The fame of both Van den Spiegel and Vesling is apparent in the decision of the Dutch anatomist Ysbrand van Diemerbroeck (1609–74), to depict both Paduan professors quite literally as pillars of anatomical science on the title page of his anatomical textbook Anatome corporis humani, plurimis novis inventis instructa variisque observationibus … adornata, first published in 1672 at Utrecht, which Worth had a 1679 Genevan Latin edition. The depiction of Van den Spiegel and Vesling might be said to mirror the depiction of Hippocrates and Galen, who were often depicted in this manner on sixteenth and seventeenth-century title pages – an example of this trend is visible in the title page of Nathaniel Highmore’s Corporis humani disquisitio anatomica in qua sanguinis circulationem in quavis corporis particula plurimis typis novis ac ænygmatum medicorum succincta dilucidatione ornatam prosequutus est Nathanael Highmorus (The Hague, 1651), which is reproduced in the circulation of the blood webpage of this online exhibition.
Ysbrand van Diemerbroeck, Anatome corporis humani, plurimis novis inventis instructa variisque observationibus … adornata (Geneva, 1679), engraved title page, with depictions of Vesling and Van den Spieghel.
Text: Dr Elizabethanne Boran, Librarian of the Edward Worth Library, Dublin.
Sources
Kumar Ghost, Sanjib, ‘Johann Vesling (1598–1649): Seventeenth Century Anatomist of Padua and his Syntagma Anatomicum’, Clinical Anatomy, 27 (2014), 1122–27.
Pranghofer, Sebastian, ‘Visual Representation and the Body in Early Modern Anatomy’ (Ph.D. University of Durham, 2011).
Wysocki, Michal et al., ‘Iulius Casserius: revolutionary anatomist, teacher and pioneer of the sixteenth and seventeenth century’, Anal. Sci. Int., 91 (2016), 217–25.
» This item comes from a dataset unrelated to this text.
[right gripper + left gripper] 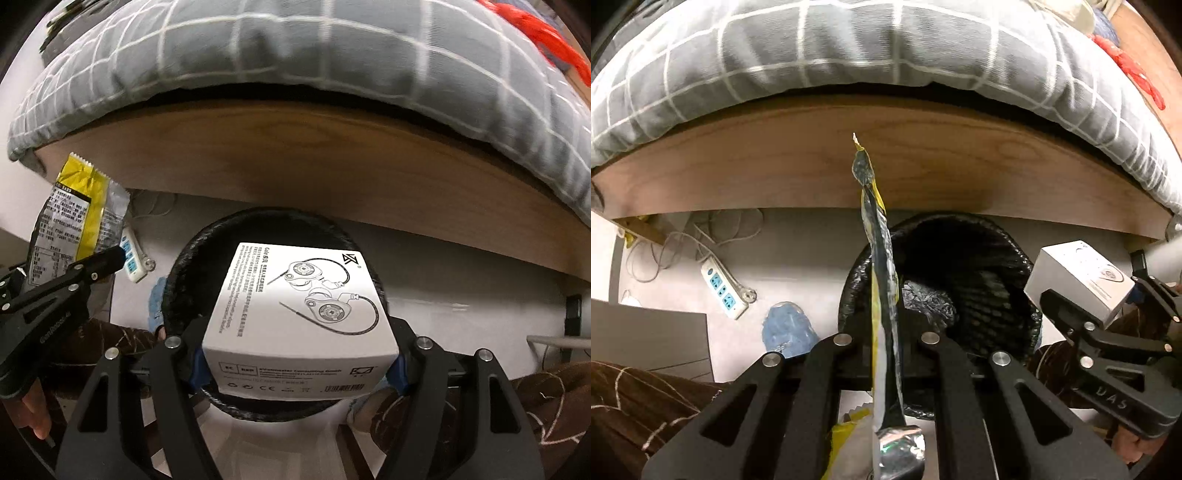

[1] Wysocki, Michal et al., ‘Iulius Casserius: revolutionary anatomist, teacher and pioneer of the sixteenth and seventeenth century’, Anal. Sci. Int., 91 (2016), 221.
[2] Ibid., 222.
[3] On this see Kumar Ghost, Sanjib, ‘Johann Vesling (1598–1649): Seventeenth Century Anatomist of Padua and his Syntagma Anatomicum’, Clinical Anatomy, 27 (2014), 1122–3.
[4] Pranghofer, Sebastian, ‘Visual Representation and the Body in Early Modern Anatomy’ (Ph.D. University of Durham, 2011), p. 98.